To get around these limitations, part of the smoke tests are run on Jenkins in ATLNZ's intranet. A technique using GitHub statuses on commits is used so a PR on GitHub can indicate a Jenkins smoke test needs to be run, and Jenkins can update the status on GitHub when it starts running a job and when it passes/fails.

A brief overview of how this is done:

  1. When a push request is created or modified for argocd-oc-apps, the GitHub workflow init-jenkins-smoke-tests-check triggers and (using GitHub's API) adds a check with the context/name jenkins/smoke-tests and description state=waiting-for-jenkins-job to the HEAD commit on the pull request.
  2. A Jenkins job (argocd-oc-apps-continuous-polling) runs on a schedule at ATLNZ, checking for argocd-oc-apps pull requests that are requesting a smoke test. It does this by calling GitHub's API to get all open pull requests for argocd-oc-apps, and then for each pull request, it calls GitHub's API to get all statuses on the HEAD commit. If the job finds a status with the context jenkins/smoke-tests, state pending, and description state=waiting-for-jenkins-job, then the job succeeds, else it fails.
  3. A 2nd Jenkins job (the actual smoke test job) argocd-oc-apps_smoke-tests triggers when a argocd-oc-apps-continuous-polling job succeeds.
  4. The 2nd Jenkins job, the actual smoke test job (argocd-oc-apps_smoke-tests), does the same check as argocd-oc-apps-continuous-polling to check if there is a argocd-oc-apps pull request that is requesting a smoke test, and gets the branch and HEAD commit SHA.
  5. argocd-oc-apps_smoke-tests exists early if it does not find a pull request that is requesting a smoke test.
  6. argocd-oc-apps_smoke-tests, when there is a valid pull request, immediately calls GitHub's API on the PR's HEAD commit to update the status with context jenkins/smoke-tests. It sets the status description to state=jenkins-job-running, as a lock, so other jobs do not process that PR too.
  7. argocd-oc-apps_smoke-tests sets up the local KinD based One Connect Kubernetes cluster.
  8. argocd-oc-apps_smoke-tests gets the One Connect IP address by querying the nginx-ingress-controller, and cat's to a file so it can be read in the test environment later.

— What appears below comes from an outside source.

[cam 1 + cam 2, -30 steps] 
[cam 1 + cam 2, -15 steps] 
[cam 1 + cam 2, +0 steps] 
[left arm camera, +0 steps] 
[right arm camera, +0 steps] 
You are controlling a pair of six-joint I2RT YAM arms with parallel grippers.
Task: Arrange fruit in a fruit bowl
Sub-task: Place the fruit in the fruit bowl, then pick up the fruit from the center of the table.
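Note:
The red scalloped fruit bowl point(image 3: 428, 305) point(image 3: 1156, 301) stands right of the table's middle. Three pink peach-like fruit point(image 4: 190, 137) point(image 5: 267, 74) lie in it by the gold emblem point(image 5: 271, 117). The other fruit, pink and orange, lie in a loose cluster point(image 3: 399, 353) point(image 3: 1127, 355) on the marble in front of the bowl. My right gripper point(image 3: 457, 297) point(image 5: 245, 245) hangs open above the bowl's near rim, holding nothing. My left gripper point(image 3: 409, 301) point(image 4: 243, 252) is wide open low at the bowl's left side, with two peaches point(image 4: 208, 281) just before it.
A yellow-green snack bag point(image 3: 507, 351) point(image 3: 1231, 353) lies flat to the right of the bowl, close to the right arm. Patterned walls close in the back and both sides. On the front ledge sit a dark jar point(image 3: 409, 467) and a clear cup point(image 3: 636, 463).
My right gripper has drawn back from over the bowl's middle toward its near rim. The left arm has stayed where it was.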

  9. argocd-oc-apps_smoke-tests runs the serenity tests using the oneconnect-test-env.sh environment. oneconnect-test-env.sh runs a docker container with the --network=kind argument, to connect the test container to the same docker custom bridge network One Connect is in, in the KinD cluster. oneconnect-test-env.sh also runs the docker container with the --add-host local.oneconnect.st.atlnz.lc:$ONE_CONNECT_IP argument, to setup a /etc/hosts DNS entry to point the local.oneconnect.st.atlnz.lc URL at the IP address of the local One Connect app. The combination of these two arguments lets the serenity tests access One Connect running in KinD, without modifying anything on the host OS (like the host's /etc/hosts file).

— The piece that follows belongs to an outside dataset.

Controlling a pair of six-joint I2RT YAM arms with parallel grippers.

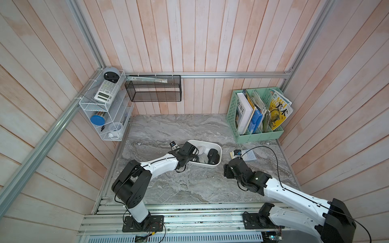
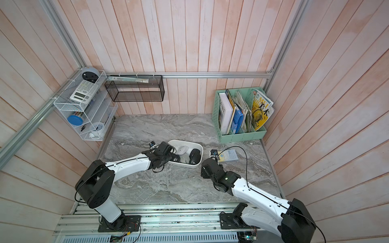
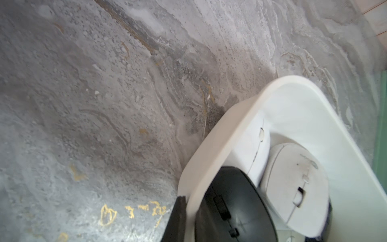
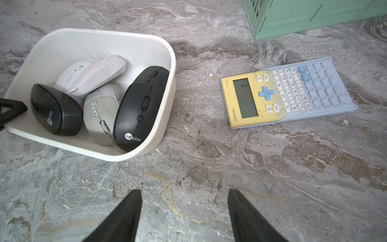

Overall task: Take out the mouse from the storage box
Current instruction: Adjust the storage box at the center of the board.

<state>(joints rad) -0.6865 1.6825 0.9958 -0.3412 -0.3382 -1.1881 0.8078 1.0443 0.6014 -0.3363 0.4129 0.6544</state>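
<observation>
In both top views the storage box [image 1: 207,166] sits on the table [image 1: 168,185] near the middle of the frame. Black and white mice lie piled inside it. One black mouse [image 4: 136,117] rests against the wall nearest the calculator [image 4: 287,92]. The left claw [image 3: 189,209] pinches the box's wall, one finger outside, one inside. The right claw [image 4: 184,191] hangs spread and holds nothing, over bare table just beside the box's right end.
</observation>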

  10. Finally, depending on whether something in the tests failed or everything passed, the argocd-oc-apps_smoke-tests Jenkins job sends a final API call to GitHub to update the PR HEAD commit status with context jenkins/smoke-tests, to state success or failure, and description to state=jenkins-job-success or state=jenkins-job-failed.
  11. The status description state=jenkins-job-running, state=jenkins-job-success, ..., and the state pending/success/failure can all be viewed in the checks area on a pull request, so the result of the Jenkins smoke tests can be seen on GitHub.